Adrian Douglas: CFTC admits hiding info exposing market manipulation
By Adrian Douglas
Saturday, February 20, 2010
Recently while reviewing the bank participation reports (BPR) released each month by the U.S. Commodity Futures Trading commission I noticed that, since November 2009, in silver and in some other commodities the CFTC has stopped listing the number of banks that hold positions.
So GATA sent an inquiry to the CFTC as to why this data was now being omitted. We got the following response dated February 19:
"Commissioner Chilton asked that I look into your issue regarding the CFTC Bank Participation Report (the BPR).
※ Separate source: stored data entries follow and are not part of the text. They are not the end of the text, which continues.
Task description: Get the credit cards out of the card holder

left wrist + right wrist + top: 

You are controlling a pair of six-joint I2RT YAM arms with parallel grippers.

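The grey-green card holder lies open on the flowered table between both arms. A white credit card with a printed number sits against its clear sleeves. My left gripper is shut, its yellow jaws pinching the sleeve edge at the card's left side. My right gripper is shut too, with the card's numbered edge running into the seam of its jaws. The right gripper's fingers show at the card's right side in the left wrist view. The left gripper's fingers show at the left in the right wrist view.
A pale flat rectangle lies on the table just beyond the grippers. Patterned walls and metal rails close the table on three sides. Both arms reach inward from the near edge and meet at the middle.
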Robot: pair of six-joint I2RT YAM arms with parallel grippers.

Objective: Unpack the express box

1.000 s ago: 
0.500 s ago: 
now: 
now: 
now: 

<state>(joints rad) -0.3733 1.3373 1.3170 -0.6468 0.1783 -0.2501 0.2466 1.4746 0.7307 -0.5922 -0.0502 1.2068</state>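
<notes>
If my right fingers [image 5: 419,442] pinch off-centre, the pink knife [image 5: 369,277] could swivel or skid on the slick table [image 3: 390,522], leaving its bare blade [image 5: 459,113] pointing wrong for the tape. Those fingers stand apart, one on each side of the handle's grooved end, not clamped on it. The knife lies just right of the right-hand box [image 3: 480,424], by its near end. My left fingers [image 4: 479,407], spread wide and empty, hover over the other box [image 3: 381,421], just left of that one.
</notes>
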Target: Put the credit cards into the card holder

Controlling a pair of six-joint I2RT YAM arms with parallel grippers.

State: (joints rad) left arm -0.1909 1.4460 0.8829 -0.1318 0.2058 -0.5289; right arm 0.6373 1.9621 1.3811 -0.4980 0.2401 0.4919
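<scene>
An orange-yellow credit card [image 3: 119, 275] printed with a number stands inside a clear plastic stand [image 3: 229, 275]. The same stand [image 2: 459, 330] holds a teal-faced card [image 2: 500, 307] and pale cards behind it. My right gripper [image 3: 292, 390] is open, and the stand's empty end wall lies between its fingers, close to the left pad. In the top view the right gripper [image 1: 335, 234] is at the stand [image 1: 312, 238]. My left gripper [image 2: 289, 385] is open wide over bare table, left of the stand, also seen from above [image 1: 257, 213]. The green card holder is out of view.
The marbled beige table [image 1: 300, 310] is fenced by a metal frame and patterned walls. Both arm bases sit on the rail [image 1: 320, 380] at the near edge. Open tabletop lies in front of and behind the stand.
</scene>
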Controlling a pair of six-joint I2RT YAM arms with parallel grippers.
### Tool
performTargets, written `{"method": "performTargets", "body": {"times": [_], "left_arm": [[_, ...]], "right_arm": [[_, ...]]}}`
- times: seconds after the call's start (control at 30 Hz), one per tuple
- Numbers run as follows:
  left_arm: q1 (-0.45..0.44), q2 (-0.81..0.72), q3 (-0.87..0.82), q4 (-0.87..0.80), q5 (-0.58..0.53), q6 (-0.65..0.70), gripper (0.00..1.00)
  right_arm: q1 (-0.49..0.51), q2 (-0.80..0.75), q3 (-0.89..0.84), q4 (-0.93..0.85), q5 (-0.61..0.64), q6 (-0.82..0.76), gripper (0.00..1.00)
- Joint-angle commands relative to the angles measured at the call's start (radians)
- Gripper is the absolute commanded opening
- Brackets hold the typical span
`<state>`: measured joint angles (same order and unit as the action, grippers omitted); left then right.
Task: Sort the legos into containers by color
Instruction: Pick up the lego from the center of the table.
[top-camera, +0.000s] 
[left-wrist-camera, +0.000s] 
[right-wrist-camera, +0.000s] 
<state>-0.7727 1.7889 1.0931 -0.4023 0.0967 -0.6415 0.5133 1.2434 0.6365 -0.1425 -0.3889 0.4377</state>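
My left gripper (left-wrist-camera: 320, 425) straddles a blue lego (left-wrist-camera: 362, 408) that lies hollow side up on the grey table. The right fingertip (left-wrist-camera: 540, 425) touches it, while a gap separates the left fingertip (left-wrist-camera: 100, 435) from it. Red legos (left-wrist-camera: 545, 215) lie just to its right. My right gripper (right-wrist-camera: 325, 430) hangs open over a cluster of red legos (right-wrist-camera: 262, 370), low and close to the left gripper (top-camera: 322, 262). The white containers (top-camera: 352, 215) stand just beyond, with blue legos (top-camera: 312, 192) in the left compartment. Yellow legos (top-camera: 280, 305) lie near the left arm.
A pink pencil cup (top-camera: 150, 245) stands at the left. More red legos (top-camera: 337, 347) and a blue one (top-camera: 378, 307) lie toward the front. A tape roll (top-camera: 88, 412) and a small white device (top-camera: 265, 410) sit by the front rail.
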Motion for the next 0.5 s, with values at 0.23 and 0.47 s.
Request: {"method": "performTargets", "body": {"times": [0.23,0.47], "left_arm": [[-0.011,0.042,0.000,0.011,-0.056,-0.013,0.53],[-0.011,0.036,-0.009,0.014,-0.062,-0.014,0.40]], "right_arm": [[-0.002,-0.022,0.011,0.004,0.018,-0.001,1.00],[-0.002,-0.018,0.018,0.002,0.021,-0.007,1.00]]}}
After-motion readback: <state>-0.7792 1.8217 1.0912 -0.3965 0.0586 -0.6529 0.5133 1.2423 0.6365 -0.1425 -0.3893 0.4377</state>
Specifically, you noticed that beginning with the December 2009 BPR the CFTC has not included a breakdown of the participating banks in the silver futures, although the breakdown is provided for gold. You had inquired as to why the information has changed.
"Beginning with the December 2009 BPR, the CFTC began suppressing the trader count in some markets. The change became effective with the December 2009 BPR because it was the next available report to be published following the commission’s November 2009 decision to implement the change.
"The decision to suppress the trader counts was made as part of an ongoing review of the methodology of the BPR. As part of that review, the commission determined that where the number of banks in each reporting category is particularly small, fewer than four banks, there exists the potential to extrapolate both the identity of individual banks and the bank's positions. Under section 8(a) of the Commodity Exchange Act, the commission, among other things, is generally prohibited from publishing data and information that would separately disclose the business transactions or market positions of any person/entity.
"Accordingly, in order to protect the confidentiality of market participants' positions, the commission determined to suppress the individual category breakdown when that number is less than four.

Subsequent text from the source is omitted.